Tenko stared at Toshinori, the tears flowing freely down his scarred face, washing away the mud.
"She was a hero," Toshinori continued, reaching out with a trembling hand, the starlit veins pulsing faintly. He gently placed his hand on Tenko's shoulder. "But more than that... she was a mother who loved her child so much she was willing to be hated by him, just so he could live. You have her eyes, Tenko. Beneath all the scars, and all the pain... you have her eyes."
Tenko Shimura, the former Emperor of the Underworld, the god who had held the Pacific Ocean hostage, collapsed forward. He buried his face in his muddy hands and sobbed. He wept for the family he had accidentally destroyed. He wept for the grandmother he had been taught to hate. He wept for the fifteen years he had spent as a prisoner in his own mind.
Toshinori Yagi did not pull away. He knelt in the mud, his slacks ruined, his starlit veins glowing in the dim light of the agricultural hub. He wrapped his arm around the sobbing young man, holding him tightly, offering the comfort he had failed to provide all those years ago in that dark alleyway.
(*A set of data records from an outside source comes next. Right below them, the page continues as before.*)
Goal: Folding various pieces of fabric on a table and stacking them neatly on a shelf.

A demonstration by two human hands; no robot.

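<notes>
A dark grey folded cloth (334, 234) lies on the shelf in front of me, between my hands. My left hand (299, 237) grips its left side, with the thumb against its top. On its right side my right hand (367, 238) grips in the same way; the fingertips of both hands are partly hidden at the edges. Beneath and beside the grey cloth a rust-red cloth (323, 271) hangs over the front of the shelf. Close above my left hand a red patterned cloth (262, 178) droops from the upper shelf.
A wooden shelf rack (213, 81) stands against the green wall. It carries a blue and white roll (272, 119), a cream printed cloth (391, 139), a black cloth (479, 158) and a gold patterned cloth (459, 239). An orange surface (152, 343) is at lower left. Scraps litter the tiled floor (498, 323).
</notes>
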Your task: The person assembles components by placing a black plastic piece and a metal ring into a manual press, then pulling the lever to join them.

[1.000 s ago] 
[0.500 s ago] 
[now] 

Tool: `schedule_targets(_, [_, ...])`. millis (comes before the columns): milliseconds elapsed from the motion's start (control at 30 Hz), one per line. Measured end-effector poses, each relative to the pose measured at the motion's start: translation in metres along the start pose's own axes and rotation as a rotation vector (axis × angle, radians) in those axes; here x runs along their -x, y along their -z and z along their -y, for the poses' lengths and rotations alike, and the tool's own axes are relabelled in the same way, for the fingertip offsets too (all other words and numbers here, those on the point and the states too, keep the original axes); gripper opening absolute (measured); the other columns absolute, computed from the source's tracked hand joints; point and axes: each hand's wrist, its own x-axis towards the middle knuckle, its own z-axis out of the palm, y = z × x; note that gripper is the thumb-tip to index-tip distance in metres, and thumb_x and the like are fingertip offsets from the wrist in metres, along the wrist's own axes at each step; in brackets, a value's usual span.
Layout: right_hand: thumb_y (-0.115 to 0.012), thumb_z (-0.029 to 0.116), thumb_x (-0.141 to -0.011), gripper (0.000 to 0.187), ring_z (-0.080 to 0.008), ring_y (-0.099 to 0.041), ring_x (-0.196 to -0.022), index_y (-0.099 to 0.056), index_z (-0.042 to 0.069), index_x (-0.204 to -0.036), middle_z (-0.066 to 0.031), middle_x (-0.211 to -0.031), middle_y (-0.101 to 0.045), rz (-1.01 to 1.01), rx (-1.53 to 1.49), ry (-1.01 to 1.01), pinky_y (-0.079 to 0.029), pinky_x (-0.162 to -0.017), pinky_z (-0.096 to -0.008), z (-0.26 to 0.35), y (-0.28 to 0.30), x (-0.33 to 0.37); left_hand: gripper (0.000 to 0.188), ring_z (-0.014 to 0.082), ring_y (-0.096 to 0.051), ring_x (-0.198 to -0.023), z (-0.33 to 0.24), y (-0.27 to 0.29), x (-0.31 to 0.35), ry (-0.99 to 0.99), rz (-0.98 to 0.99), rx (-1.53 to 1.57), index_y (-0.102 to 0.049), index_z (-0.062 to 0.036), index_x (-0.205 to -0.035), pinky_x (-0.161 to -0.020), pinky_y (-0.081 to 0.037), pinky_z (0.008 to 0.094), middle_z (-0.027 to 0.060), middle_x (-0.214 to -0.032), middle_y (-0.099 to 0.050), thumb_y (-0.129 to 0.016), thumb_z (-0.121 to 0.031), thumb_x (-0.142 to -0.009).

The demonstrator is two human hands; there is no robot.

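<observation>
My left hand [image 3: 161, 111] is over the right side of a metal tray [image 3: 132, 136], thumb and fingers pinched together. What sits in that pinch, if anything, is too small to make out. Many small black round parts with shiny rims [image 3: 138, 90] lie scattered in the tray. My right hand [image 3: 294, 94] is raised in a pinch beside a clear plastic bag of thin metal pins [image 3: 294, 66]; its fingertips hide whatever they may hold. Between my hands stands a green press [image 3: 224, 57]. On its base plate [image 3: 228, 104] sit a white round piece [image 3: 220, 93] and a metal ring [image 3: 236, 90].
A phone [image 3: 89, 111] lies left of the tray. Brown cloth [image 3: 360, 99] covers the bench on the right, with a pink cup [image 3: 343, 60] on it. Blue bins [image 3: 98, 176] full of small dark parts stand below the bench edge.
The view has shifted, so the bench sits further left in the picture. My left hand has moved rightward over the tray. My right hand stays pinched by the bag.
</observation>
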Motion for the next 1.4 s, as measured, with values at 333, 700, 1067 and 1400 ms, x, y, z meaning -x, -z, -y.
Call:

The Symbol of Peace and the Emperor of Decay, two ghosts of the old world, found solace in the dirt of the new one.
High above the agricultural sectors, high above the Academy of Stars, the Winged Sovereign stood on the observation balcony of his Spire.
Rei Arata watched the sweeping, iridescent data streams of the Astral Nexus flow through the hard-light structures of his city. Through the Omni-Weave, he could feel the pulse of his entire empire.
He felt Midoriya and Bakugo standing under the real sun, negotiating the reconstruction of a bridge in Kyoto. He felt Hawks gliding through the clouds above Europe, keeping a watchful eye on the remnants of the old governments. He felt Lady Nagant patiently teaching a reformed Tartarus inmate how to forge steel in the industrial sector.
And he felt Toshinori Yagi, sitting in the mud, helping a broken soul piece itself back together.
Rei smiled. He turned around, walking back into his command hub. Resting on a velvet pedestal in the center of the room was his silver moth-mask.
He didn't put it on. He simply ran a gloved finger over the cool, polished metal.
He had started as a terrified vigilante, hiding in the shadows of Hosu City, desperately trying to steal Quirks to survive a society that wanted him dead. He had been a thief, a monster, and a god.
But as he looked out over the thriving, unbreakable utopia of Aegis Prime, Rei Arata realized he was none of those things anymore.
He was just the keeper of the garden.
The Aegis War was a memory, written in the history books that Eri and Kota would study in the Academy. The era of the Swarm was no longer a frantic, desperate rebellion against the dark. It was the enduring, radiant reality of the dawn.
Rei Arata walked out of the command hub, leaving the mask behind. He stepped out onto the balcony, the cosmic fire in his chest beating in perfect, eternal rhythm with the starlit sky.
The world was safe. And the sky would never fall again.